Bannon kündigte an, sich mit politischen Stiftungen treffen zu wollen und damit meinte er sicher nicht die Friedrich-Ebert- oder die Heinrich-Böll-Stiftung. Es gäbe auch passendere. Die von Erika Steinbach geführte AfD-nahe Desiderius-Erasmus-Stiftung wolle, so sagte sie es ebenfalls auf dem Parteitag, "tief in die Gesellschaft hineinwirken" und skizzierte schon einmal die Bereiche. Zum Beispiel wolle man in der Bildung alternative Handreichungen für Lehrer organisieren. Spätestens jetzt müssten doch die Bundeszentrale für politische Bildung und ihre Landeszentralen extrem nervös werden, wenn hier demnächst Tausende deutsche Lehrer Demokratieerziehung mithilfe von AfD-Lehrmaterialien durchführen werden. Hat das Kultusministerium sich darauf vorbereitet?
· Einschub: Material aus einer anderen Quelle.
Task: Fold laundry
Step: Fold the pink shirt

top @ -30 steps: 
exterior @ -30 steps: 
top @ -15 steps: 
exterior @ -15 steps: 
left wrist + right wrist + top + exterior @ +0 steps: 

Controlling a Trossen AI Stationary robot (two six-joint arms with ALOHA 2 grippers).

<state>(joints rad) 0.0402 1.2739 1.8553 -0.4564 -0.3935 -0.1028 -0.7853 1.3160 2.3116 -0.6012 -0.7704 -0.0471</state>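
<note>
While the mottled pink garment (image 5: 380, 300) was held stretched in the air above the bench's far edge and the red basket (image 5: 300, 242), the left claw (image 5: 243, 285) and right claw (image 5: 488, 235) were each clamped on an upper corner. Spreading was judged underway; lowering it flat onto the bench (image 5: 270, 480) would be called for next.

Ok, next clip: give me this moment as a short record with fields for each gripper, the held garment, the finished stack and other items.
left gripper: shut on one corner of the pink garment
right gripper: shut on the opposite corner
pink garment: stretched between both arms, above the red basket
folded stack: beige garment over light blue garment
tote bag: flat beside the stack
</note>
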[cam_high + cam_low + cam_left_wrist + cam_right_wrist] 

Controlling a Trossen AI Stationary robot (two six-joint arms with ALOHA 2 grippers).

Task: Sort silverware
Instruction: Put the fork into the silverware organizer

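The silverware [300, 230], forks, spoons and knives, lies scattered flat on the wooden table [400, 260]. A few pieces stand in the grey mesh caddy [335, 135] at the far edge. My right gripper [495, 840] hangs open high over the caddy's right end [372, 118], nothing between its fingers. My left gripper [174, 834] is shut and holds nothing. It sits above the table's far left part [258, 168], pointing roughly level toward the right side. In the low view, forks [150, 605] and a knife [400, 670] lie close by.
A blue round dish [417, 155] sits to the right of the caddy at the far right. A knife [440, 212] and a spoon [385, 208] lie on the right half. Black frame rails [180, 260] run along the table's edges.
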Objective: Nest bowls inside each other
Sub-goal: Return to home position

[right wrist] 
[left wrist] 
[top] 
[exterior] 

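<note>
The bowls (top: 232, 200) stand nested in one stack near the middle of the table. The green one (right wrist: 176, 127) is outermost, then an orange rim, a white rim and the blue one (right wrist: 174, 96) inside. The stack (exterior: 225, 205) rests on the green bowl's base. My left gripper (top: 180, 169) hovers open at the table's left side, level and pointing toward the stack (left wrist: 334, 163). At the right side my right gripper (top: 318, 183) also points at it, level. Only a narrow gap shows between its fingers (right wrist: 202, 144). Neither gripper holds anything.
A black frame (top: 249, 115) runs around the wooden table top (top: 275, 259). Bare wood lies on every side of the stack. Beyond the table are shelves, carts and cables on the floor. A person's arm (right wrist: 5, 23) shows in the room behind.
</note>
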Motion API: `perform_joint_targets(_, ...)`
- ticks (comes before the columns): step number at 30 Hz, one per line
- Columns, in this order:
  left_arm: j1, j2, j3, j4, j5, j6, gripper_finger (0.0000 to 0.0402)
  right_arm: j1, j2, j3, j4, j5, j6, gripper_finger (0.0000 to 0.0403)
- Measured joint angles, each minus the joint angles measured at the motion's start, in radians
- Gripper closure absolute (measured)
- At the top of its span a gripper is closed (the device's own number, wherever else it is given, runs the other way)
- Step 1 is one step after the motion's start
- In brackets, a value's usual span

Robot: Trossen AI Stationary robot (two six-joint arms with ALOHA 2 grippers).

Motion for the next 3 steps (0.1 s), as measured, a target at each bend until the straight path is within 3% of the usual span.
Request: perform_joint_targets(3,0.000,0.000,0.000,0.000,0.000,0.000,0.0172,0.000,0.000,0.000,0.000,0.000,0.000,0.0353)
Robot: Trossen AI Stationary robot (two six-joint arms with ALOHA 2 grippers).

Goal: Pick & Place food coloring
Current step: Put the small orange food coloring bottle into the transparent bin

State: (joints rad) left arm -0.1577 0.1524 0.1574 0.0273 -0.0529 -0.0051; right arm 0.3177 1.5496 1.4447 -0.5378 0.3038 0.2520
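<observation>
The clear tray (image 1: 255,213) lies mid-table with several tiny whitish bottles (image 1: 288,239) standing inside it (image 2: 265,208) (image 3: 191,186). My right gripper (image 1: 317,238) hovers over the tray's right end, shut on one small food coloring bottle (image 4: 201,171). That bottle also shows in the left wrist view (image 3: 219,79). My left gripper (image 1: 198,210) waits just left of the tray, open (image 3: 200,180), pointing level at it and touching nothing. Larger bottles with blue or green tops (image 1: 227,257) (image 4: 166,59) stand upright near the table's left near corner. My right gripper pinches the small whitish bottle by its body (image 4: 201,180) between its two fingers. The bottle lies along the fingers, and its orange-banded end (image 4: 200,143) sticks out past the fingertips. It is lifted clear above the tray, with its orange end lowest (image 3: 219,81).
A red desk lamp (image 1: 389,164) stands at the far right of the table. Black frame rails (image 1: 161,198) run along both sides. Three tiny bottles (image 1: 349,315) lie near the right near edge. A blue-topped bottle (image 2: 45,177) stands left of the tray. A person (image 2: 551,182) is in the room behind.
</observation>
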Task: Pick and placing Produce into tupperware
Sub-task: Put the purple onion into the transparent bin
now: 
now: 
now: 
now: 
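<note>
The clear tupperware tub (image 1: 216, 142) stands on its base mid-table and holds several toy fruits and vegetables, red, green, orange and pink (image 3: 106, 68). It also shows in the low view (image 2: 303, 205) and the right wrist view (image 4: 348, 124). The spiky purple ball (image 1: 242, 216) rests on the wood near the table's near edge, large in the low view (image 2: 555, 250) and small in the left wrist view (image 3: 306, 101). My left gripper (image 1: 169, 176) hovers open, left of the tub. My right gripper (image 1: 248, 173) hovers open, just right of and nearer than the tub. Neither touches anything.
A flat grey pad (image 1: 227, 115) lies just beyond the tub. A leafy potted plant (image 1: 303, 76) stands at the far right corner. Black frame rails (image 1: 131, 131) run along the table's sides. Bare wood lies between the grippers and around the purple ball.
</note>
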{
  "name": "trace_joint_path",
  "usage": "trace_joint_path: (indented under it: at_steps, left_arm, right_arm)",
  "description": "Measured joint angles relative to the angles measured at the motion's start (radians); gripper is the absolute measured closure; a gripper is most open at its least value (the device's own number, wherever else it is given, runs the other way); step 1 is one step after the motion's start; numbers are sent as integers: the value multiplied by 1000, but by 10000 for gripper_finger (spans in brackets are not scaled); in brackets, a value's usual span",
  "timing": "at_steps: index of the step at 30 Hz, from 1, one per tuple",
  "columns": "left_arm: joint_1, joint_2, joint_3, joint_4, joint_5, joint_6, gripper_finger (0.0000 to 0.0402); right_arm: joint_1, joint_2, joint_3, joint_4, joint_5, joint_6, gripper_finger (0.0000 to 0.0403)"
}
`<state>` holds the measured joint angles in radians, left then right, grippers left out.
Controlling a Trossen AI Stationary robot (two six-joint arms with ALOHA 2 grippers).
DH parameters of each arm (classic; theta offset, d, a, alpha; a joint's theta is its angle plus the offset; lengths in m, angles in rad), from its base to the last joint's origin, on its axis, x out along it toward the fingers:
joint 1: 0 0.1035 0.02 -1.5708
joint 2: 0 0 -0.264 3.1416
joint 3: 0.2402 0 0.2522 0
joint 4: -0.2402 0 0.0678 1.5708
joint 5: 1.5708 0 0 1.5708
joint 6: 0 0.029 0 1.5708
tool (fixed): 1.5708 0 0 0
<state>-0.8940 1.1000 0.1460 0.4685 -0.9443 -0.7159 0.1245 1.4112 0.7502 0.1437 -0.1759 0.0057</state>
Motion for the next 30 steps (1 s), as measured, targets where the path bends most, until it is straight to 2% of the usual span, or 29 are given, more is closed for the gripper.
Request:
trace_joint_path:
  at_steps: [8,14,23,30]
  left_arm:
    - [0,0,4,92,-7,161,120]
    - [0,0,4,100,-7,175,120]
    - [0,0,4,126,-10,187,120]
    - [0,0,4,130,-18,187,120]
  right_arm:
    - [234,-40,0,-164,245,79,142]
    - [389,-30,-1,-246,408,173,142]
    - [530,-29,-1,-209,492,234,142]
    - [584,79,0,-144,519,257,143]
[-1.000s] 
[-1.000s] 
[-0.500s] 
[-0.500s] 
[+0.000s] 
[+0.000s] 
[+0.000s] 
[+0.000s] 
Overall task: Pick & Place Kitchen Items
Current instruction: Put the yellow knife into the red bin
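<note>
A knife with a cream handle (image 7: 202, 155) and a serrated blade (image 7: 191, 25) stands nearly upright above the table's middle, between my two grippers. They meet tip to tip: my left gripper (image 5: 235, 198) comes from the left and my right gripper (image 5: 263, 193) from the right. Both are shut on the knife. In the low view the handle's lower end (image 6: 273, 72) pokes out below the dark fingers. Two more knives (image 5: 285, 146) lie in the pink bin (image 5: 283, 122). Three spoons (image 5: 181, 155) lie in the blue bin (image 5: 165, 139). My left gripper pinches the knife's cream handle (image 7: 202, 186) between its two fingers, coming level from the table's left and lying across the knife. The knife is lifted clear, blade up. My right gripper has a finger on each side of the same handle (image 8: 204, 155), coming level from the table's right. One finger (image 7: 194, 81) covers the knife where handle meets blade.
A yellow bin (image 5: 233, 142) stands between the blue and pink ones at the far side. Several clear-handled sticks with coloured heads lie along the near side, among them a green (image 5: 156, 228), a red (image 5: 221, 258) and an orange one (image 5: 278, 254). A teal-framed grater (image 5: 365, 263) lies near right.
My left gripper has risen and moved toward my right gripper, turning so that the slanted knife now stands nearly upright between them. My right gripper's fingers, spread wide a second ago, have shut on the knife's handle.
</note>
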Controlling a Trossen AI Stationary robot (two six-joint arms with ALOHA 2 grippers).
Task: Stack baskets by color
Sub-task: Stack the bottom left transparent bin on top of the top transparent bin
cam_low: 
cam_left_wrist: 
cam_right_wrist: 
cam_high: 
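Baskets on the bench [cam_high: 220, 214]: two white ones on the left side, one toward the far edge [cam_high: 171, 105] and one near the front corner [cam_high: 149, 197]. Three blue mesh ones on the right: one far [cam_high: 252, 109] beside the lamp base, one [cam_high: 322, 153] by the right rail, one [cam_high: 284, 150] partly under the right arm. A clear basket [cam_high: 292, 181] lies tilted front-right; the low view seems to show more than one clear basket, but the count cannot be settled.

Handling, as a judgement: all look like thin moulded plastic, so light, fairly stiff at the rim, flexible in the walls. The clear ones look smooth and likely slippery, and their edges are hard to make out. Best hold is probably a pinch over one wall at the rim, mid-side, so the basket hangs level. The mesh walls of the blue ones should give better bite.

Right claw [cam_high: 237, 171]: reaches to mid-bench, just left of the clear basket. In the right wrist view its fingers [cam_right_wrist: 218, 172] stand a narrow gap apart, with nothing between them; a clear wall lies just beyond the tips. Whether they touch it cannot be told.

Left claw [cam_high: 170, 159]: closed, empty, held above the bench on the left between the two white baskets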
Was sagt die Bildungsministerin dazu?
 
Man fragt sich, worauf warten die alle? Wenn das hier in dem Tempo so weitergeht, dann haben sich Themen wie Mietpreisbremse und Mindestlohn erst einmal erledigt. Es ist entsetzlich, einer schlaffen politischen Elite dabei zuzusehen, wie sie ihrer eigenen Abschaffung einfach nur lethargisch entgegensieht. Derweil reden sich die Wissenschaftler, Politologen, Soziologen, Künstler, Kulturschaffende und große Teile der Bevölkerung den Mund fusselig, warnen und mahnen, und prallen an dieser Mauer von Nichthandeln, Nichtprotest und Nichtwiderstand des Deutschen Parlamentes brutal ab.